**Exercise objective:** The string "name" appears in some lines of the entries that follow; copy each such line.

(Recorded data)
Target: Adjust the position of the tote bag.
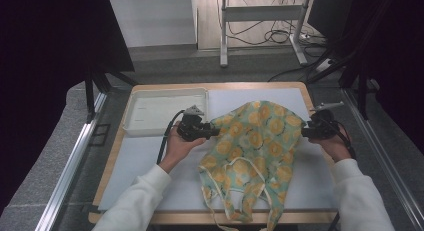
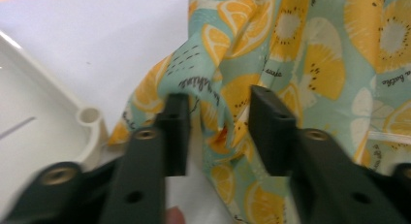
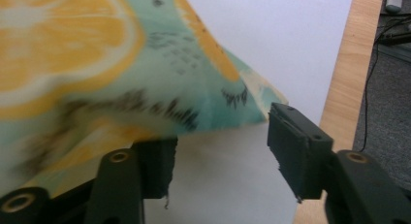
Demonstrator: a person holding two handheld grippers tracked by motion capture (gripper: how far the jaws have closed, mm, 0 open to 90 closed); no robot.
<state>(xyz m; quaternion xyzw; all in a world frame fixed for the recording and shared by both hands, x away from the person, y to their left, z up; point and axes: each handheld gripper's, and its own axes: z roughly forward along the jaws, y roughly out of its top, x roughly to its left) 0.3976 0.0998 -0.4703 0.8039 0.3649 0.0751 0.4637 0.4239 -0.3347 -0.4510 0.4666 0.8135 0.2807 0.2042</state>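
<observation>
Wooden table [image 1: 112, 158]: pale wood with a white mat over its top; everything you are working with lies on it.
Fabric garment [image 1: 252, 151]: teal cotton-like cloth printed with yellow citrus slices, spread across the right half of the mat, its thin ties trailing over the near edge. It lies between your two hands, bunched at its left side and slightly lifted at its right.
White plastic tray [image 1: 131, 113]: shallow, rectangular, at the far left of the mat, just beside the garment's left edge and your left tool.
Left gripper [image 2: 218, 129]: black two-jaw tool in your left hand, at the garment's left edge. Its jaws stand apart with a raised fold of cloth between them; the pads do not press it, so the cloth is released.
Right gripper [image 3: 220, 149]: black two-jaw tool in your right hand, at the garment's right corner near the table's right edge. Jaws parted; the cloth corner hangs over the gap, not pinched.
Risk: with both grips let go, the fold at your left may slump flat before you re-close, so you catch one layer only or nothing. On the right, the corner could slip off the pad. Dragging the left side may snag the tray's rim.
</observation>
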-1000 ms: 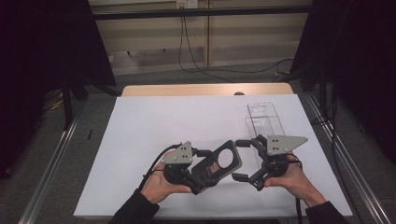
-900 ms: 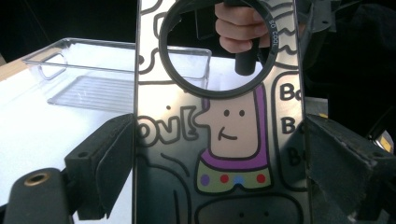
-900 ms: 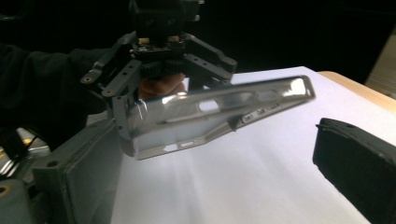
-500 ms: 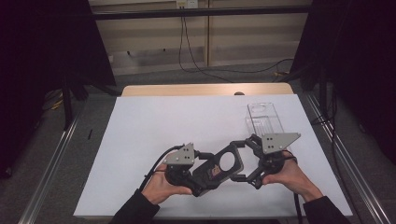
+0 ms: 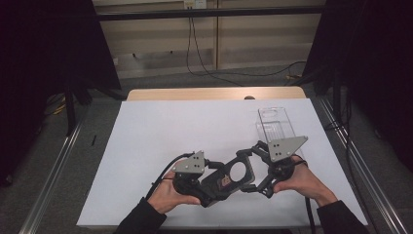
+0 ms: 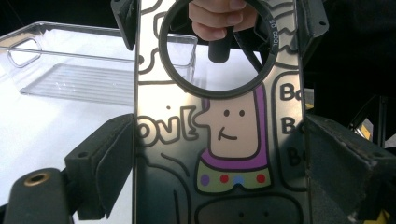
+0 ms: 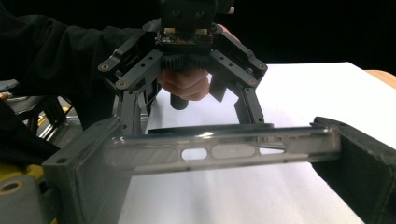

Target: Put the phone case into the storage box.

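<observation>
Both grippers are clamped on one flat, glossy phone case [image 5: 229, 176] printed with a cartoon figure and fitted with a black ring: the left gripper [image 5: 214, 187] has its jaws closed against the case's long side edges, and the right gripper [image 5: 253, 168] pinches the ring end across its width (its own view shows the clear edge with button cut-outs pressed between both pads). The case is held just above the white table sheet [image 5: 160, 136] near the front edge, with a clear plastic tray [image 5: 275, 127] lying just beyond the right gripper.
</observation>
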`<state>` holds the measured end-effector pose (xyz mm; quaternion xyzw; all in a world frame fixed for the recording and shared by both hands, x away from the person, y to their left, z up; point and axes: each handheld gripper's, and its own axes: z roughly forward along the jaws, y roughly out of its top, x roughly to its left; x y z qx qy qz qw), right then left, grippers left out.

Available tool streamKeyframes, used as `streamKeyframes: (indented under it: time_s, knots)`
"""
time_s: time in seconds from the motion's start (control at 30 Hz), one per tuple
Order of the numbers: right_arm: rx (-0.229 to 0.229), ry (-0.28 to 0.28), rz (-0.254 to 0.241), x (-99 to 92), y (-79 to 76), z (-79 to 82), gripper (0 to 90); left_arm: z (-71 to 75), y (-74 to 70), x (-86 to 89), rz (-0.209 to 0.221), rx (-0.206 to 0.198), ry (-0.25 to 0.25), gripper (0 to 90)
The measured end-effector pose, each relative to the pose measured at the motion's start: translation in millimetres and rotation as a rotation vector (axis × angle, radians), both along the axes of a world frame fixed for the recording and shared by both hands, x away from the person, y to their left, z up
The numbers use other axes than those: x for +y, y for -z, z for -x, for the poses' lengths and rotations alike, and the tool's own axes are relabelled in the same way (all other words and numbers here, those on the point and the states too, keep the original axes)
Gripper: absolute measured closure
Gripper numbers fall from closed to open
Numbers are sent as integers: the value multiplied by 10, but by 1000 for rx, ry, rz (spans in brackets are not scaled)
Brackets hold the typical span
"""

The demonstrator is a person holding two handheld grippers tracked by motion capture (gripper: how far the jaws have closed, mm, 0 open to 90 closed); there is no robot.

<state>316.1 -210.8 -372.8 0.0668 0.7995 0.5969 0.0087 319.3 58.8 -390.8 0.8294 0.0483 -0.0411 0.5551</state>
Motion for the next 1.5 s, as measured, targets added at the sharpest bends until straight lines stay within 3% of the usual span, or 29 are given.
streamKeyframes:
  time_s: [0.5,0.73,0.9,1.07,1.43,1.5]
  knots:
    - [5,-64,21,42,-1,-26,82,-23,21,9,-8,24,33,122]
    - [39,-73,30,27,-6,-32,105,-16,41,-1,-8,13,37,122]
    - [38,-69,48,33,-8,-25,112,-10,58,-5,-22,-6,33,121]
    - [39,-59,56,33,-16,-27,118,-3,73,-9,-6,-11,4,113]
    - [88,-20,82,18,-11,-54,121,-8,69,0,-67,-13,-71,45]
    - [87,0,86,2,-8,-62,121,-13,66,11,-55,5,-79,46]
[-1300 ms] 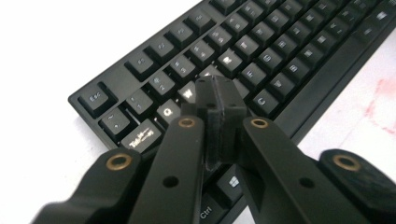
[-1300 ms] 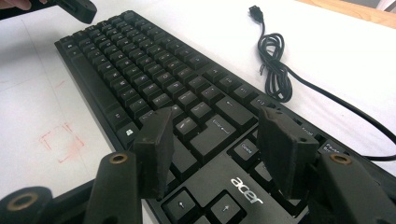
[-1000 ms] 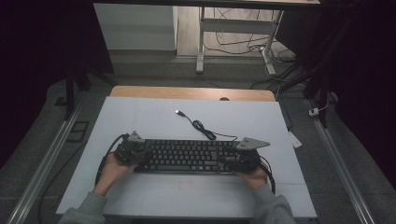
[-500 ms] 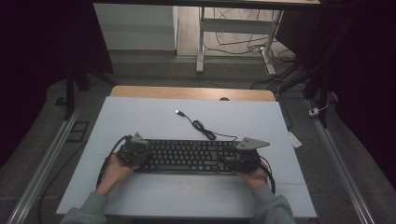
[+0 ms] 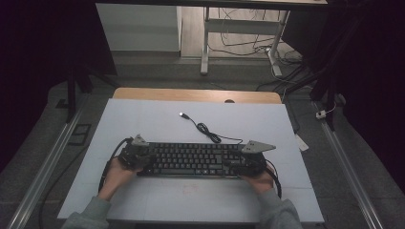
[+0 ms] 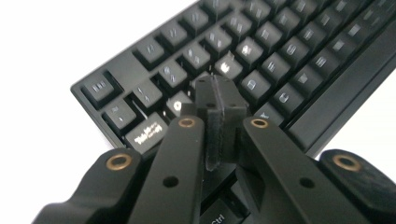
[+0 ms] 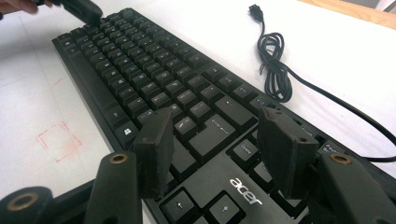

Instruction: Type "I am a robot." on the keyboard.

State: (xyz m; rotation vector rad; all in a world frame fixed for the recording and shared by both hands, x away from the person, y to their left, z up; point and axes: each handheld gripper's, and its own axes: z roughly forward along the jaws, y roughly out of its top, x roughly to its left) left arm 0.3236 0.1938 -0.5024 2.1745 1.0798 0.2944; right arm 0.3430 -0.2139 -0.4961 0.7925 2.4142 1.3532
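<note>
A black keyboard (image 5: pixel 193 160) lies across the middle of the white table top (image 5: pixel 143 119). Its cable (image 5: pixel 210 134) runs back in a coil and ends in a loose USB plug (image 5: pixel 183 114). My left gripper (image 5: pixel 136 155) is at the keyboard's left end. Its pads are pressed together, with nothing between them, and its tips (image 6: pixel 219 100) sit just over the keys; contact cannot be made out. My right gripper (image 5: pixel 250 163) is at the right end. Its jaws are spread open (image 7: pixel 215 120) above the keys around Enter (image 7: pixel 219 128), gripping nothing. The left gripper (image 7: pixel 84 10) also appears far off.
A faint red square mark (image 7: pixel 58 140) is drawn on the table in front of the keyboard. A wooden strip (image 5: pixel 196 95) edges the table's far side. Metal rails (image 5: pixel 45 167) run along both sides, and desk legs and floor cables (image 5: pixel 248 43) lie beyond.
</note>
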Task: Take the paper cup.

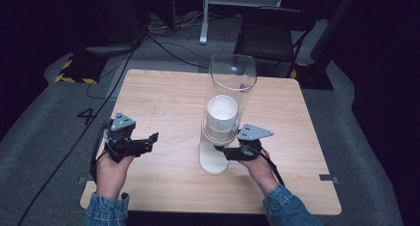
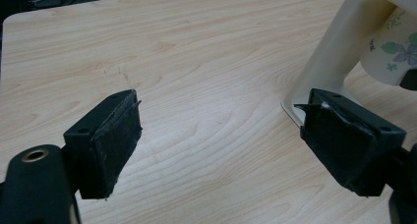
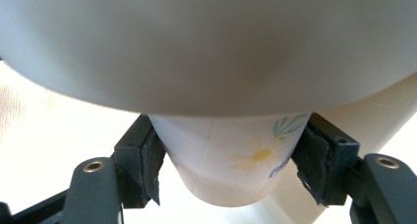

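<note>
Paper cup, printed with flowers, hangs at the bottom of a stack inside a cup dispenser that stands right of the middle of the table, a little toward its near edge. The right tongs are clenched on this cup, one pad on each side of its lower wall, just beneath the dispenser's collar; gripping that low probably lets the cup be drawn downward off the stack without touching the ones above. The dispenser's clear tube holds the white stack upright, and its cream foot leaves room underneath for a cup to come out. The left tongs are released, jaws wide apart with nothing between them, poised over bare wood near the table's left edge and aimed toward the dispenser's foot. From there they look ready to steady the stand or take the cup once it is free.
</note>
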`<state>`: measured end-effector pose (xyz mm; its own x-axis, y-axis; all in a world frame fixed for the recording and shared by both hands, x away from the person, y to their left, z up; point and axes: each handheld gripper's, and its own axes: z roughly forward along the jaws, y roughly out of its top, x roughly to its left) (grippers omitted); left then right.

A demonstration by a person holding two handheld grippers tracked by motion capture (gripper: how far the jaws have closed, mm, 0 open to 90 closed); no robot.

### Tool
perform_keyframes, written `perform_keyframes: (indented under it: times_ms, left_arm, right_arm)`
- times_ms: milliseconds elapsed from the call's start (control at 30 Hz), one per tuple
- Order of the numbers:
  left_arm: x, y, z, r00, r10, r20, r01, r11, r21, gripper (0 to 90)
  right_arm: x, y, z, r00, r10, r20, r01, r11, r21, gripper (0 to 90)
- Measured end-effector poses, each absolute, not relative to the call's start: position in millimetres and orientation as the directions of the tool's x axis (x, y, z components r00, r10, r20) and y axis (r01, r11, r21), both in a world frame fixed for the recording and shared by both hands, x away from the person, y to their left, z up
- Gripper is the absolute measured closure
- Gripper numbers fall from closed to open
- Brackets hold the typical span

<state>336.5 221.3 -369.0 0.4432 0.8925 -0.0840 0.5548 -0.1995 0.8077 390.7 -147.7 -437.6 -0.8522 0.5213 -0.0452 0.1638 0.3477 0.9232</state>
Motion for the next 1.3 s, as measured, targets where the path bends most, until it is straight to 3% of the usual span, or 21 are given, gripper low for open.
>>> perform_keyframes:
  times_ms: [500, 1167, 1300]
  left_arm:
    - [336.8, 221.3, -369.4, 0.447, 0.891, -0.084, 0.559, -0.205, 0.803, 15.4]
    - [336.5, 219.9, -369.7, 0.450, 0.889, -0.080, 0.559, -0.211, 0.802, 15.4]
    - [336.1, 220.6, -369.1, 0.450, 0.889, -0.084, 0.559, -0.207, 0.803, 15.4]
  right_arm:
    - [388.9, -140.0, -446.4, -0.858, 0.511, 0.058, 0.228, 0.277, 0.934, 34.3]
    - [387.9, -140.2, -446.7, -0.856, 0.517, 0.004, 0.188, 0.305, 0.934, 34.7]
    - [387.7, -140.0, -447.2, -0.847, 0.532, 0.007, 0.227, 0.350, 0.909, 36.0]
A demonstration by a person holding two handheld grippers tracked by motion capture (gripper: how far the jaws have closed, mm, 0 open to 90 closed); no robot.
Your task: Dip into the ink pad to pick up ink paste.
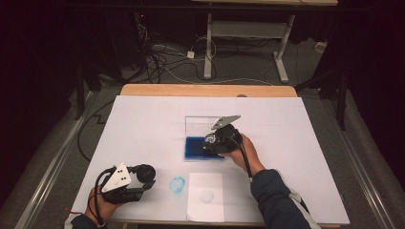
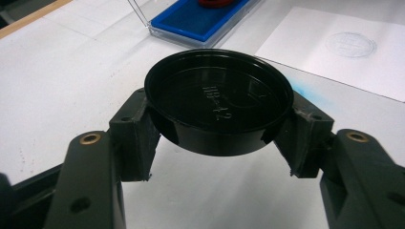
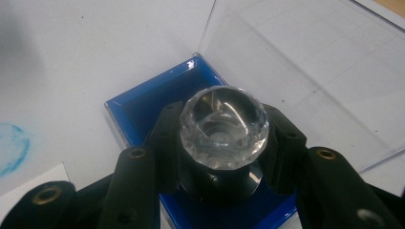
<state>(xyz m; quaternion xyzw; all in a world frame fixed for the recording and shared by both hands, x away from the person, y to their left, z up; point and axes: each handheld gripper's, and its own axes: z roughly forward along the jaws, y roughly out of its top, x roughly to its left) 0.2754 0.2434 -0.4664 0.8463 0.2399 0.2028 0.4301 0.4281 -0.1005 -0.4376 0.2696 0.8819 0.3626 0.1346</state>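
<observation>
My left gripper is near the table's front left, shut on a round black cap that sits level between its jaws. My right gripper is shut on a stamp with a clear faceted knob. The stamp's black body stands on the blue ink pad. The pad lies in a clear case whose lid stands upright behind it. How the stamp's base meets the pad is hidden.
A white sheet of paper with a faint round stamp mark lies at the table's front edge. A blue round smudge marks the white table cover left of the sheet.
</observation>
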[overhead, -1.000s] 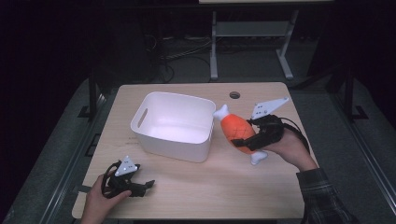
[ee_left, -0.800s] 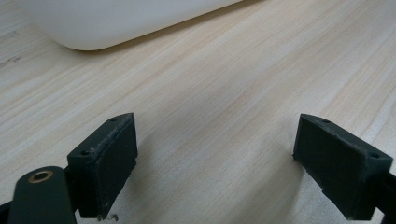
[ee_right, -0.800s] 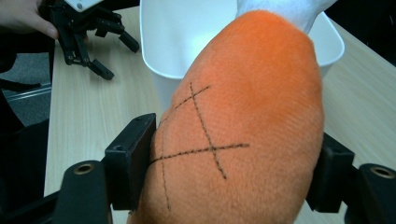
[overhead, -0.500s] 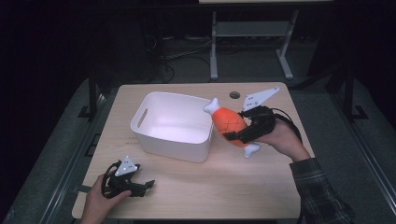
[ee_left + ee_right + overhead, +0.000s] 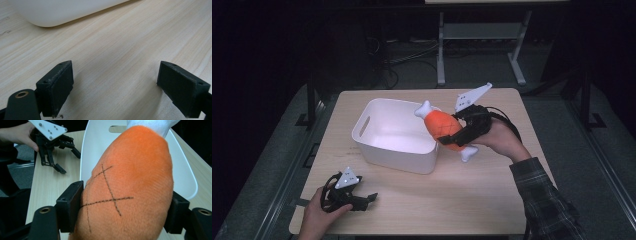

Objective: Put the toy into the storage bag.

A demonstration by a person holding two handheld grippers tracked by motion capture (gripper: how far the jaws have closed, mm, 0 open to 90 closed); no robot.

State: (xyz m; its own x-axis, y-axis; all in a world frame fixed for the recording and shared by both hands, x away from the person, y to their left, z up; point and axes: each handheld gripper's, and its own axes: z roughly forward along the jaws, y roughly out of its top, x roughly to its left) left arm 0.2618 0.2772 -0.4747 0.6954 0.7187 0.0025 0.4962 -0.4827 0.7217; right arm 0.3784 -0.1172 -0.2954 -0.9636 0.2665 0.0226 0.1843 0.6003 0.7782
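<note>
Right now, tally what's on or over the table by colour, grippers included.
White: 1, the bin
Orange with white ends: 1, the plush drumstick, clamped in the right gripper over the bin's rim
Black: 2, the right gripper and the left gripper, which rests open on the table
Total: 4

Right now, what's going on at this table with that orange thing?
A person is working with a handheld claw in each hand. The right claw is clamped around an orange plush drumstick and holds it in the air at the rim of the white tub, one white tip over the tub's inside. The left claw rests open on the wooden table near the front edge, holding nothing.
</note>
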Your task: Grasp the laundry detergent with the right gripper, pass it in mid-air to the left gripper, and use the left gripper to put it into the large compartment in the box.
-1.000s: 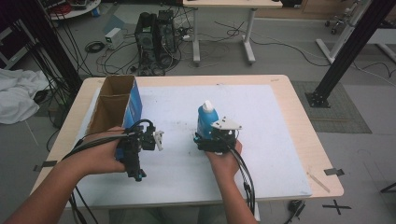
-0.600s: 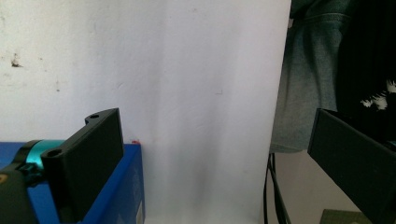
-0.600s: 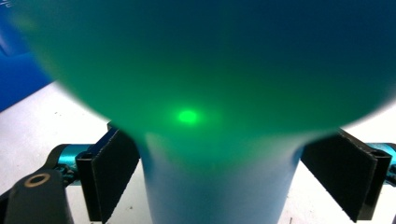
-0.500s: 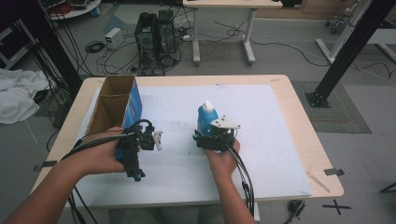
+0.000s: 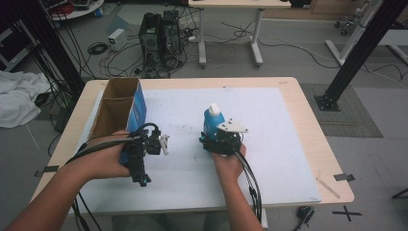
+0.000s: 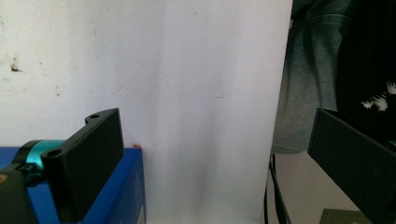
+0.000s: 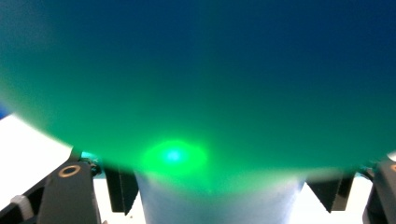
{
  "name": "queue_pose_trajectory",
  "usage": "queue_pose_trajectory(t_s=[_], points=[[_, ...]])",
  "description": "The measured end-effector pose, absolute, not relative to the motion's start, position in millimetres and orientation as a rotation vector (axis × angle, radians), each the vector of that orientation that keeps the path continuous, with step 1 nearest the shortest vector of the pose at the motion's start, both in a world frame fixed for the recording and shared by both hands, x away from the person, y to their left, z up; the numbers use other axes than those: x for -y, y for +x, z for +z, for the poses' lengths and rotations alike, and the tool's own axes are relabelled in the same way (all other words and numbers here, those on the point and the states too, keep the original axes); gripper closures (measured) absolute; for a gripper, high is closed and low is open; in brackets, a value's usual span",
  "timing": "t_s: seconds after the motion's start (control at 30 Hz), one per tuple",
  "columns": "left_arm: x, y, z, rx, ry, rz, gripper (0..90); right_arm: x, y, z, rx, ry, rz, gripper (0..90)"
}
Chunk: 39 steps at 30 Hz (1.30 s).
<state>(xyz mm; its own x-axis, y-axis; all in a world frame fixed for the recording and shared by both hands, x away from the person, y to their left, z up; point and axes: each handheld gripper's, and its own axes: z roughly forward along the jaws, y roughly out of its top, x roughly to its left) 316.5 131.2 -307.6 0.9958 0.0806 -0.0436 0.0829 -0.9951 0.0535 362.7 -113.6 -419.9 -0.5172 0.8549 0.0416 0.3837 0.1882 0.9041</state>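
While the table (image 5: 298, 144) with its white sheet takes up most of the room, the open cardboard box (image 5: 118, 103) stands at its left edge and a blue bottle (image 5: 211, 122) with a white cap stands upright near the middle. The right gripper (image 5: 219, 139) sits right against the bottle's near side; its 2 jaws have just been closing with the bottle between them, and in the right gripper view the bottle (image 7: 196, 93) looms between the jaw bases, though I cannot tell whether the pads press yet. The left gripper (image 5: 161, 143) waits near the box, jaws wide and empty. To my eye, the grip should seat squarely, low on the body, before any lift, so the bottle stays upright.
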Motion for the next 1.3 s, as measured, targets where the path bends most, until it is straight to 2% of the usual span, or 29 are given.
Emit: queue_pose_trajectory(t_s=[1.3], points=[[-130.2,318.8,-310.6,-0.133,3.088,-0.067,3.5,107.0,358.2,-421.5,-1.917,1.139,1.293,43.5]])
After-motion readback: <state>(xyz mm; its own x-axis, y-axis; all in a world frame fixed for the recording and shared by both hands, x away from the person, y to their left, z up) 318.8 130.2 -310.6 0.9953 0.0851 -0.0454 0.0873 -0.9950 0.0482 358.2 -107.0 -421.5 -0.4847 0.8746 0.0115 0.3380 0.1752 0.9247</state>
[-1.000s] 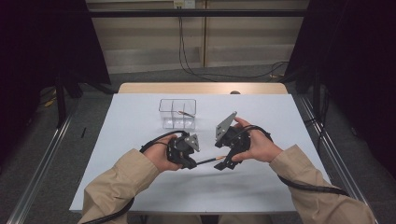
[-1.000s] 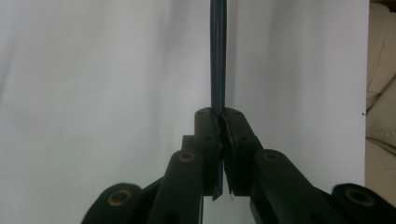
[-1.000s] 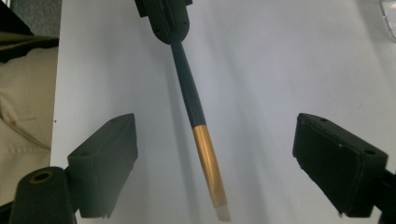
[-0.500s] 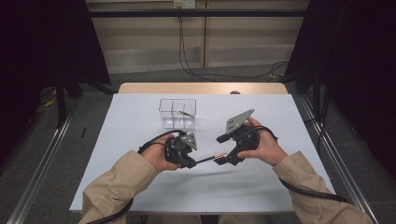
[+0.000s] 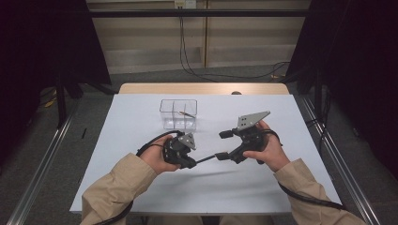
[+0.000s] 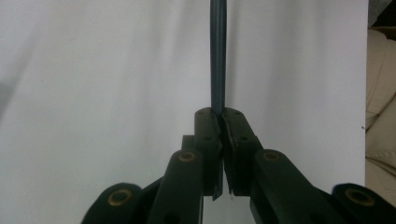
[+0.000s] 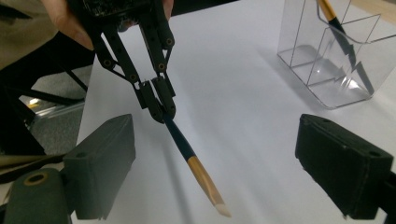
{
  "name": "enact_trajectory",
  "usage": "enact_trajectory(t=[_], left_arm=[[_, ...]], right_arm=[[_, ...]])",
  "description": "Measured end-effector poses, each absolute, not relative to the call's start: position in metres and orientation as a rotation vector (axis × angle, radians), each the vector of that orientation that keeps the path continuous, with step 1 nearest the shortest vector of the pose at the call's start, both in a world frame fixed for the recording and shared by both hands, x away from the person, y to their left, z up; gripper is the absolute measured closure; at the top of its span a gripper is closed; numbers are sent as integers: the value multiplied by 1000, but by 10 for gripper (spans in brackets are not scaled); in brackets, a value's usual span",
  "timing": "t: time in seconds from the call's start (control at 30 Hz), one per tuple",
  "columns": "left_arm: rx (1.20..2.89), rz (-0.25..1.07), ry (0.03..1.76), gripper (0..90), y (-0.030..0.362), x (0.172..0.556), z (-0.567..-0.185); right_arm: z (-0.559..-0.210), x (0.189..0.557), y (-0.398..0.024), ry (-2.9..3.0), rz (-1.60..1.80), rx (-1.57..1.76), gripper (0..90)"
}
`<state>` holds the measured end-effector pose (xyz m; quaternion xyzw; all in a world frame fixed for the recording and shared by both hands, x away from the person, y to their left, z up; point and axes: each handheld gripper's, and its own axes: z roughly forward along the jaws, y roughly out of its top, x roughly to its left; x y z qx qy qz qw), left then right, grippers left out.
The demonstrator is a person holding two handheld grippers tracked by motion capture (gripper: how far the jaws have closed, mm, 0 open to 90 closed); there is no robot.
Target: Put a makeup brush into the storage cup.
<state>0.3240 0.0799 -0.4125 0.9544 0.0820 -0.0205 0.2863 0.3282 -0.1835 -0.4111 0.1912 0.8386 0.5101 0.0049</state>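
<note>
Black left gripper (image 7: pixel 159 105) clamped on dark pen (image 7: pixel 187 151), tip hidden by right gripper (image 5: pixel 225 145) from above, right jaws apart, clear box (image 7: pixel 336 60) partly cropped

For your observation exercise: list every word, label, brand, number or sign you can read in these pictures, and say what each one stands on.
None can be read.
The pen held by the left gripper bears no legible print.
The clear box, the right gripper and the table bear no lettering.
</note>
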Motion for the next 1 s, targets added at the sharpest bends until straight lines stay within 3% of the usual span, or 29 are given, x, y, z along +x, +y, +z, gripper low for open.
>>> enact_trajectory(t=[0.57,1.0], left_arm=[[2485,-39,263,853,88,324,-414],[2235,12,405,853,104,324,-417]], right_arm=[[-413,325,-189,2495,1739,622,90],[-413,325,-191,2453,1766,661,76]])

**Worked solution:**
  "name": "queue_pose_trajectory",
  "name": "enact_trajectory",

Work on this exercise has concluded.